DATA TO PROCESS: Begin

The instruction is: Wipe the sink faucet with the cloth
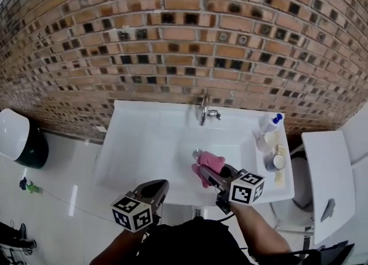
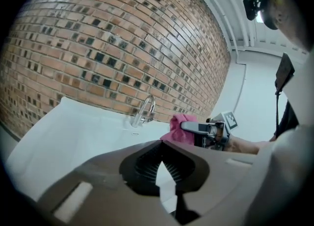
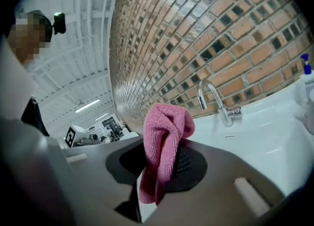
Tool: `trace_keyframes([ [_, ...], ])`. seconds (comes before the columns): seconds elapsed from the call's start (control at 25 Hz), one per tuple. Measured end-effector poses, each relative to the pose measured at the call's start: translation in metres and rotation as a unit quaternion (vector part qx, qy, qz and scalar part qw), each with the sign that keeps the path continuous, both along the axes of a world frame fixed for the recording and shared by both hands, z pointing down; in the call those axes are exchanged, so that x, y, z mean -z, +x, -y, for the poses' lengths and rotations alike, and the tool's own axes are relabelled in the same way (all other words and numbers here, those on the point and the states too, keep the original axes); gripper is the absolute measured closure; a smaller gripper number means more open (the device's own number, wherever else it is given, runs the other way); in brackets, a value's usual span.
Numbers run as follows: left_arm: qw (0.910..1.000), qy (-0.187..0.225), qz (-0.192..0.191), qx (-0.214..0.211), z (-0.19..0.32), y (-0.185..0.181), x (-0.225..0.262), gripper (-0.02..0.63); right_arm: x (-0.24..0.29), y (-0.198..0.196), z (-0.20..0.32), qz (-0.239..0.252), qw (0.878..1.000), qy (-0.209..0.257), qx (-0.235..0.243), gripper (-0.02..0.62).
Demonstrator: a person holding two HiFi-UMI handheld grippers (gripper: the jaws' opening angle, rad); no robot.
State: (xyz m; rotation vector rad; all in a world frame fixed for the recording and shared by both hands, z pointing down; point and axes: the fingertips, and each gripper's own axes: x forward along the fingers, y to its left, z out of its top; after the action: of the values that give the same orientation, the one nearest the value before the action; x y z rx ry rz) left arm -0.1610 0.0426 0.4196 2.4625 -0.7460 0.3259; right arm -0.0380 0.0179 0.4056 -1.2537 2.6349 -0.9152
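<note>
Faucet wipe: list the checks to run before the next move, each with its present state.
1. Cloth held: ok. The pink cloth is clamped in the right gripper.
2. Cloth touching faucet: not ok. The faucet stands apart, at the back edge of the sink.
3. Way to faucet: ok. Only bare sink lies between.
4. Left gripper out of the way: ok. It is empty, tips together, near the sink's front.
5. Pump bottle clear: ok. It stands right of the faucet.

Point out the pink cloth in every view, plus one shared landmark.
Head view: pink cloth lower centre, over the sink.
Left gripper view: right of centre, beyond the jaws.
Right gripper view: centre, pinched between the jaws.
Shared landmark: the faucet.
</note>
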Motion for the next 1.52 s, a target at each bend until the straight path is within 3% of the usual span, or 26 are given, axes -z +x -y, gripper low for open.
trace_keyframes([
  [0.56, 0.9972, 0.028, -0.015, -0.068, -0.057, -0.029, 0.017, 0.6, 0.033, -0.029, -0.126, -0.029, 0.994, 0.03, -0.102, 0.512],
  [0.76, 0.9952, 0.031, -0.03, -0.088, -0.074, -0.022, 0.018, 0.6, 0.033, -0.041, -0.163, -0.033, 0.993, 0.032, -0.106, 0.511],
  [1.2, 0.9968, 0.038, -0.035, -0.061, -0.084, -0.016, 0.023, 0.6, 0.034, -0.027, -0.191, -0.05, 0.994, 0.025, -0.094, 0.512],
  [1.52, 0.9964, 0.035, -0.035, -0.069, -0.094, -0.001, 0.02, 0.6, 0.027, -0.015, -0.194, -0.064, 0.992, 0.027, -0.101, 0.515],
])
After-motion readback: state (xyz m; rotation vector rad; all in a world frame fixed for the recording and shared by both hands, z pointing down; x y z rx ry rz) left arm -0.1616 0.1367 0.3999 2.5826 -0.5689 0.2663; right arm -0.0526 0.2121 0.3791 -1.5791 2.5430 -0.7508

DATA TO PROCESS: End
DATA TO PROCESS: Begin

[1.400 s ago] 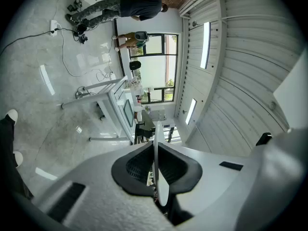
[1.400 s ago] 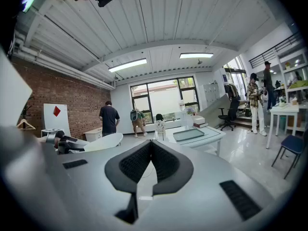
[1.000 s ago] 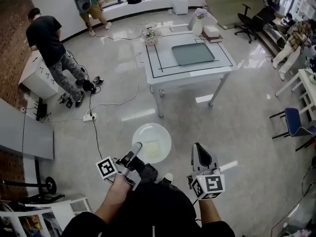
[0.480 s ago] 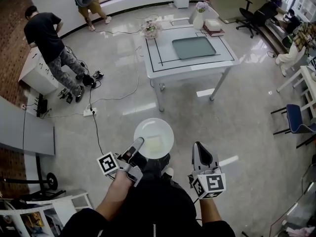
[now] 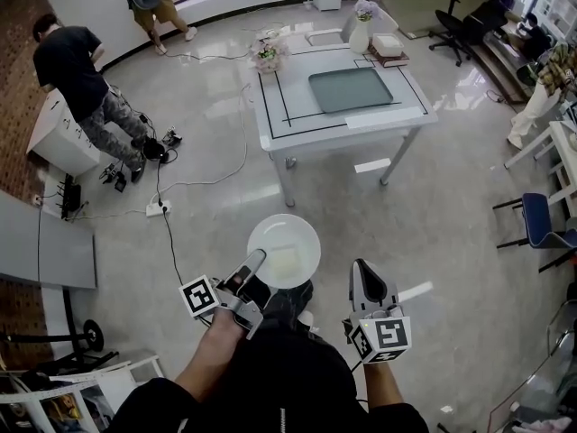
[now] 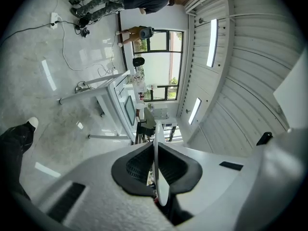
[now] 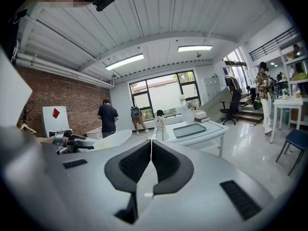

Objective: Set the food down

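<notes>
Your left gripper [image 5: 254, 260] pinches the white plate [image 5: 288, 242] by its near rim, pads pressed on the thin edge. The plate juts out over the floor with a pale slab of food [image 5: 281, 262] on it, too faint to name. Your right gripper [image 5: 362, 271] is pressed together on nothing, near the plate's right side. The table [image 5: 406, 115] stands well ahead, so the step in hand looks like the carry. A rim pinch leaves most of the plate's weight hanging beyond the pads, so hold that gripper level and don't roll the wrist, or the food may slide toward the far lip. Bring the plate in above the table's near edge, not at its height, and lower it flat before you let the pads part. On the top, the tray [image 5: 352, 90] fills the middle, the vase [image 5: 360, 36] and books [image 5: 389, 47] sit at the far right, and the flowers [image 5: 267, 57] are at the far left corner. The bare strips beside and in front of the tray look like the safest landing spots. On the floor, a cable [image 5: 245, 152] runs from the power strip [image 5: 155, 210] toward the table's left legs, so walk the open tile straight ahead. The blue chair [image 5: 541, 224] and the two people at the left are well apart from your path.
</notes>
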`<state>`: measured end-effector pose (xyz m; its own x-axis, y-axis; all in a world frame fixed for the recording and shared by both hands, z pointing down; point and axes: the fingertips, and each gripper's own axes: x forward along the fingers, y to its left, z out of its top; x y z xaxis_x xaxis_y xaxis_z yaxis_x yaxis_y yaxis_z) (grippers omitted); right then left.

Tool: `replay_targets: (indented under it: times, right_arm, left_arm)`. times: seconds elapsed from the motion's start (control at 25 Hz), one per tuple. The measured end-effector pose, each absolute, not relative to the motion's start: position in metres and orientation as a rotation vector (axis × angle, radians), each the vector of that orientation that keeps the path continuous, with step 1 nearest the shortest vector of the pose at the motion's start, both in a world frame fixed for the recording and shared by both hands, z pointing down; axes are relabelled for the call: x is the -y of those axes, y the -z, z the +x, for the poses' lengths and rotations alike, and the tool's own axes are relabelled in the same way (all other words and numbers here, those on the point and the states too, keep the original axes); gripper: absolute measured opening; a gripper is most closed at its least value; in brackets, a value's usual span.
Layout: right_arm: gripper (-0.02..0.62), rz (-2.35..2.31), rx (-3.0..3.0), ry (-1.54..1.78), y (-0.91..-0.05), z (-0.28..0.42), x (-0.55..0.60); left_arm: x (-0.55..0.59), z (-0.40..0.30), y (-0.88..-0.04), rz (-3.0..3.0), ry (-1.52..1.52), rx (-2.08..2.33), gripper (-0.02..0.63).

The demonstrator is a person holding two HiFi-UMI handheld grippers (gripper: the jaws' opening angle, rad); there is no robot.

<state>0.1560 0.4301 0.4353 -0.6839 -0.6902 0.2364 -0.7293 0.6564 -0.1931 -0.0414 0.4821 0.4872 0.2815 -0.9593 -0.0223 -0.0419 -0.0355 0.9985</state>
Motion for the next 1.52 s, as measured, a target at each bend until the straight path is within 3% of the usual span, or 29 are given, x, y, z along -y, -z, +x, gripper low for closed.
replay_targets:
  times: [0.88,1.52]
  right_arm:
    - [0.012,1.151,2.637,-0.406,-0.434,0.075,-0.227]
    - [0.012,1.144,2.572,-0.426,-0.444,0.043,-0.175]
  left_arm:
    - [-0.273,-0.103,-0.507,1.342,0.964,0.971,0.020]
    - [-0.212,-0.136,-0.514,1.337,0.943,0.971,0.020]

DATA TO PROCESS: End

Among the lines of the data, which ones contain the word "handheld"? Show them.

FINAL ANSWER -
Demonstrator: a person holding two HiFi-UMI handheld grippers (gripper: the jaws' opening angle, rad); no robot.
The demonstrator is a person holding two HiFi-UMI handheld grippers (gripper: the jaws' opening angle, rad); there is no robot.

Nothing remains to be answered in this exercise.